Mental Simulation and Default Network

Several cognitive processes closely related to episodic memory, such as self-projection, episodic future thinking, mental time travel, and scene construction (Atance and O’Neill, 2001; Tulving, 2002; Hassabis and Maguire, 2007; Corballis, 2013), might be involved in simulating the outcomes of hypothetical actions. Common to all of these processes is the activation of the memory traces relevant for predicting the likely outcomes of potential actions in the present context. In addition, even when possible outcomes are explicitly specified for each option, the process of evaluating the subjective values of each option might still rely on mental simulation. This might be particularly true during intertemporal choice. In fact, imagining a future planned event during intertemporal choice reduces the rate of temporal discounting (Boyer, 2008; Peters and Büchel, 2010).
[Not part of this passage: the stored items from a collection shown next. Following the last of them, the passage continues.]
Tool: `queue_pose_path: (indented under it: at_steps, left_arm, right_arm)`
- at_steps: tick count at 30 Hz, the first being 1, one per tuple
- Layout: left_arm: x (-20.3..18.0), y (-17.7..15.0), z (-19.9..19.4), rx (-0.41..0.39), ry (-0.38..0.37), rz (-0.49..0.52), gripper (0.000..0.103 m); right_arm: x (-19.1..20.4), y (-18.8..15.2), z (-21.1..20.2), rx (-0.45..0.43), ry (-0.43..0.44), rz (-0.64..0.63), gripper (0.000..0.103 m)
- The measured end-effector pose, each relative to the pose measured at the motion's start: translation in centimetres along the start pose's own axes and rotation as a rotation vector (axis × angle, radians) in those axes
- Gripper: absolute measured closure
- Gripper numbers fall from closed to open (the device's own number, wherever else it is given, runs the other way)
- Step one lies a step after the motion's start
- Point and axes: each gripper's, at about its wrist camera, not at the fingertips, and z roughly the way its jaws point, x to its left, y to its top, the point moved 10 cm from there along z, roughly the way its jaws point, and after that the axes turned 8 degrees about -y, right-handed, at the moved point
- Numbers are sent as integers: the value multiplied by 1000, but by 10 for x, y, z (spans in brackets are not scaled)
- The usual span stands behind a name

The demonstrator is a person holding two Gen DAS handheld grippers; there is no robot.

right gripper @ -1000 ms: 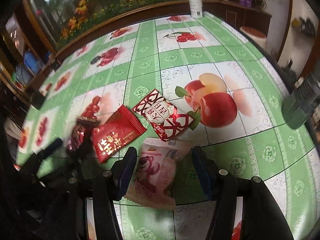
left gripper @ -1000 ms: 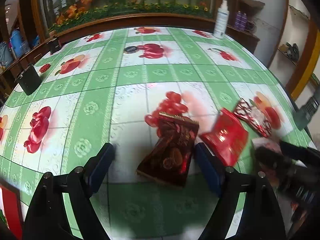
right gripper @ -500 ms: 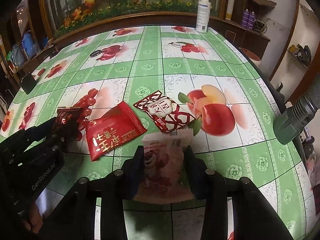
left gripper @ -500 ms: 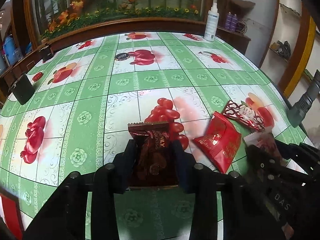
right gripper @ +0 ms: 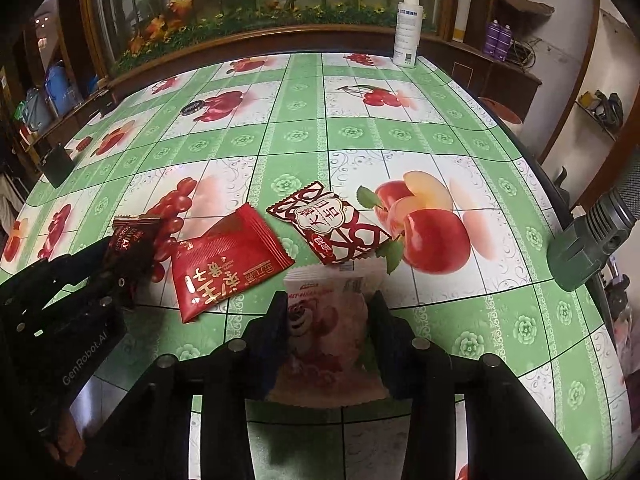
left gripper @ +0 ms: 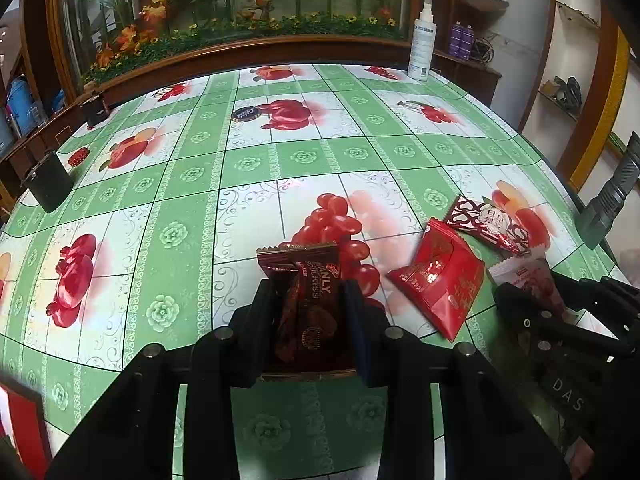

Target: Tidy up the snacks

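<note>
A green fruit-print table fills the view. Beyond and between both jaw sets, a red packet and a patterned packet lie flat, waiting. The right gripper pinches a pink bear packet; the left gripper pinches a dark brown packet, apparently ready to move them.

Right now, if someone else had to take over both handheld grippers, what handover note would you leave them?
Left gripper: its jaws have just closed and are shut on the dark brown snack packet.
Right gripper: also just closed, shut on the pink bear packet.
Lying loose on the green fruit-print tablecloth between the two grippers: the plain red packet and, beside it, the red-and-white patterned packet.
Done: both outer packets gripped.
Left: carry these two to wherever the snacks are being gathered (no container is clearly in view), then collect the two loose packets.
</note>
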Motion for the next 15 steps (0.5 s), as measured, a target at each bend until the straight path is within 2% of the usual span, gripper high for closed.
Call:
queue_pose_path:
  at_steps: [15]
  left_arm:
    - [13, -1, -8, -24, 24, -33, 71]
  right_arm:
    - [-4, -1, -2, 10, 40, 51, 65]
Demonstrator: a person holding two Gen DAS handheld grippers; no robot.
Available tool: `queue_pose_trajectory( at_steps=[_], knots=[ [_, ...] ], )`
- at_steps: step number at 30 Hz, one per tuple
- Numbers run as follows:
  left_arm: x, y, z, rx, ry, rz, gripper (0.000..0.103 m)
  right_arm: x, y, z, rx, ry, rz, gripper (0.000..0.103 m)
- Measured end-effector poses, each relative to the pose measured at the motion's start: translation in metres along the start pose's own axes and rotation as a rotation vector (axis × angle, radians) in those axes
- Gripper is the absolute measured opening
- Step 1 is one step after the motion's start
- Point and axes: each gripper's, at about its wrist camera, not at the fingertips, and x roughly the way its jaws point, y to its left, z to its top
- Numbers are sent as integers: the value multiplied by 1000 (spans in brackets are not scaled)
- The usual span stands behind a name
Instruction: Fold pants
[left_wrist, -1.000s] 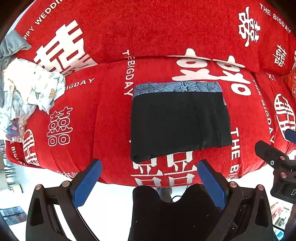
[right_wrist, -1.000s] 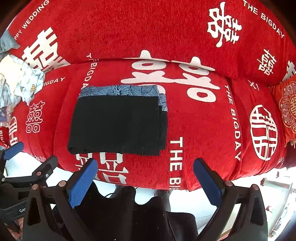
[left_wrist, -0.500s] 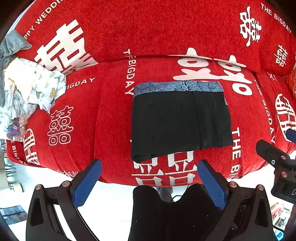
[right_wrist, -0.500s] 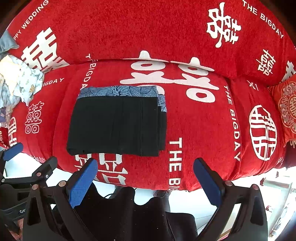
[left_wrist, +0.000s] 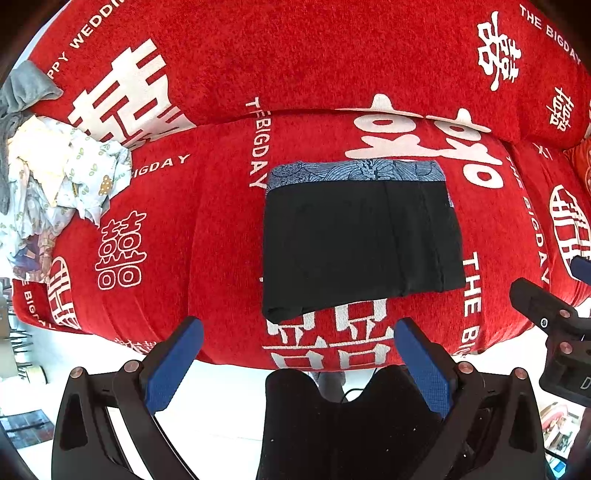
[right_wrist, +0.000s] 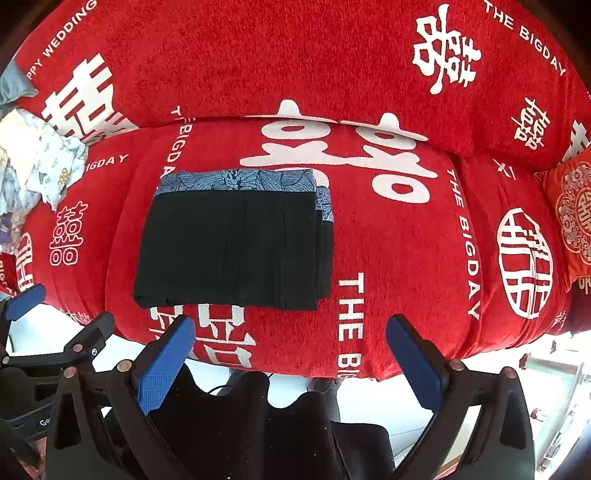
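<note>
Patterned laundry pile (left_wrist: 62, 177) is sitting far left on the sofa (left_wrist: 207, 229); black pants (left_wrist: 362, 243) are lying folded mid-cushion. I'm holding left gripper (left_wrist: 295, 363) and right gripper (right_wrist: 291, 360) spread, empty, hovering off the front edge. Fold is looking finished; next I'm probably just moving it aside.

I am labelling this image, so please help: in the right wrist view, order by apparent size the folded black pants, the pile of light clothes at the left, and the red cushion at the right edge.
1. Folded black pants, clearly largest.
2. Pile of light clothes and red cushion: both are cut off by the image edge and look similar, so I cannot rank them.
</note>
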Motion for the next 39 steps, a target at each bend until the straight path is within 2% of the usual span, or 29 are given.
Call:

It has been proposed that the computations involved in episodic future thinking and mental time travel might be implemented in the default network (Buckner and Carroll, 2007). The default network refers to a set of brain areas that increase their activity when the subjects are not engaged in a specific cognitive task, such as during intertrial intervals, presumably reflecting the activity related to more spontaneous cognitive processes. This network includes the medial prefrontal cortex, posterior cingulate cortex, and medial temporal lobe (Buckner et al., 2008). Mental simulation of hypothetical outcomes might be an important component of such spontaneous cognition. For example, during intertemporal choice, the activity of the posterior cingulate cortex reflects the subjective values of delayed rewards (Kable and Glimcher, 2007). Moreover, activity in the posterior cingulate cortex and hippocampus is higher during intertemporal choice than during a similar decision-making task involving uncertain outcomes without any delays (Luhmann et al., 2008; Ballard and Knutson, 2009). The functional coupling between the hippocampus and the anterior cingulate cortex is also correlated with how much episodic future thinking affects the preference for delayed rewards (Peters and Büchel, 2010).

Social Decision Making

The most complex and challenging forms of decision making take place in a social context (Behrens et al., 2009; Seo and Lee, 2012). During social interactions, outcomes are jointly determined by the actions of multiple decision makers (or players). In game theory (von Neumann and Morgenstern, 1944), a set of strategies chosen by all players is referred to as a Nash equilibrium, if none of the players can benefit from changing their strategies unilaterally (Nash, 1950). In such classical game theoretic analyses, it is assumed that players pursue only their self-interests and are not limited in their cognitive abilities. In practice, these assumptions are often violated, and choices made by humans tend to deviate from Nash equilibriums (Camerer, 2003). Nevertheless, when the same games are played repeatedly, strategies of decision makers tend to approach the equilibriums (Figure 3B). Accordingly, iterative games have been often used in laboratories as a test bed to examine how humans and animals might improve their strategies during social interactions. The results from these studies have demonstrated that both humans and animals apply a combination of model-free and model-based reinforcement learning algorithms (Camerer and Ho, 1999; Camerer, 2003; Lee, 2008; Abe et al., 2011; Zhu et al., 2012).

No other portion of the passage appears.